Con Artists with Good Intentions, Penn & Teller Let Us In on the Joke

Cell phone-seizer Patti LuPone would be horrified with the latest Broadway outing from charismatic illusionists Penn and Teller.

Early during the first bit in “Penn & Teller on Broadway”—the show has just opened for a limited engagement at the Marquis Theatre—Penn, the chatty one, asks the 1,700 or so theatergoers to take out their cell phones and turn them on.

An audience member then becomes an amused participant in a trick that culminates with the phone reappearing, as you’d suppose, far from where it was previously seen. Even when the routine was over, I don’t recall Penn ever asking us to shut our phones off.

The cell phone trick turns out to be just the first in a relentlessly beguiling retrospective of the duo’s greatest hits, some previously seen during earlier Broadway runs, others from their current Vegas gig at The Rio. The 90-minute act, comprised of nearly 20 skits, is playful, lean and polished.

A classic bit, “The East Indian Needle Mystery,” showcases Teller alone. We watch as the quiet magician seems to swallow dozens of needles, and then regurgitates them back out. Teller is also the object of mystery in “He’s a Little Teapot,” which has him turning into just that—a human teapot, and one who levitates, to boot.

There’s a freshness and excitement to two classics of the genre, “Pulling a Rabbit Out of a Hat” and “Sawing a Woman Into Halves,” both of which are self-explanatory. “T.S.A.” is as much a magic routine as a lament by the two libertarians about the loss of personal freedoms that has come along with “security theater.”

“Psychic comedian” has Penn criticizing the frauds who claim to be mind readers, and then proving himself a remarkably skilled one.

One of the bigger head-scratchers was “The Vanishing Elephant,” which is really about a vanishing cow.

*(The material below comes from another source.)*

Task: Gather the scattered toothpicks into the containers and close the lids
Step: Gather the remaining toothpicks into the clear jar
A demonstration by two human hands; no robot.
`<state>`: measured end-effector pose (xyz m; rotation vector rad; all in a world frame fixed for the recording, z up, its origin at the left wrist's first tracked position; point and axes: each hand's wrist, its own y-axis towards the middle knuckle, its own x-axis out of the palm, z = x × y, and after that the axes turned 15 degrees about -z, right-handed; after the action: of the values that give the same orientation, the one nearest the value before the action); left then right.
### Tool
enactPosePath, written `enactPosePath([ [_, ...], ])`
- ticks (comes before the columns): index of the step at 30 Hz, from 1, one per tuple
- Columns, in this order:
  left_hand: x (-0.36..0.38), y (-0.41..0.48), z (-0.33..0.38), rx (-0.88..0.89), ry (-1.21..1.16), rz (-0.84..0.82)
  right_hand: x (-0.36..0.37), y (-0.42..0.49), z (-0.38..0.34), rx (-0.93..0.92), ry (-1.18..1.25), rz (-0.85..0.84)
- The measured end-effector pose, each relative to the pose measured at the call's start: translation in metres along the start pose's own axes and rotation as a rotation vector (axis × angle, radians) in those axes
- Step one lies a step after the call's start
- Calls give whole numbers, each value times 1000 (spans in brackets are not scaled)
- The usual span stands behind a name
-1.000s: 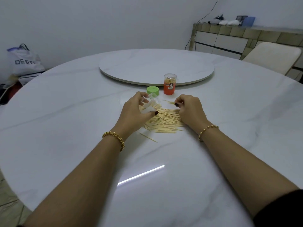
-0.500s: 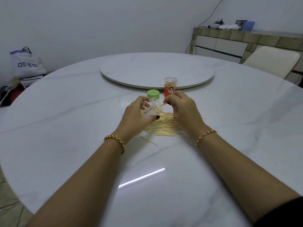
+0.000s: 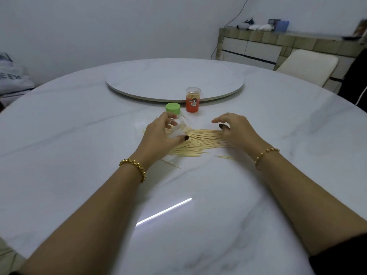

That bit is enhanced by a video chronicling life at Penn & Teller’s farcical “African Spotted Pygmy Elephant Preserve,” a wink at the pretense of some of the pair’s contemporaries.

The show concludes with a surprisingly sweet monologue by Penn about the importance of allowing some mystery in our lives. It was no doubt scripted and part of every night’s performance, but it comes off as a spontaneous and resonant lesson about thinking less.

I’m a Penn and Teller newbie, but it was obvious even before curtain that the pair’s charm is in their accessibility. Ticket holders were invited on stage to add signatures to an envelope that would later factor into another audience participation bit, or to sit inside a wooden box, the same one from which Teller will make his first entrance.

Their soft sales pitch establishes trust, and once trust is built, it’s that much easier to pull the wool over our eyes—which the illusionists do, often, with relish and gusto. Keep your friends close, and your audiences closer?

It’ll soon be 40 years since the duo started working together. Their act is relaxed and assured, in a way that only time could accomplish. Penn and Teller make you believe the impossible. If you see a heifer masquerading as an elephant around 46th and Broadway, could you drop me a line?

I’m still trying to figure out what happened to it.

“Penn & Tell on Broadway,” through Aug. 16 at the Marquis Theatre, 1535 Broadway. Tickets: $47-$147. Call 800-745-3000 or visit Ticketmaster.com.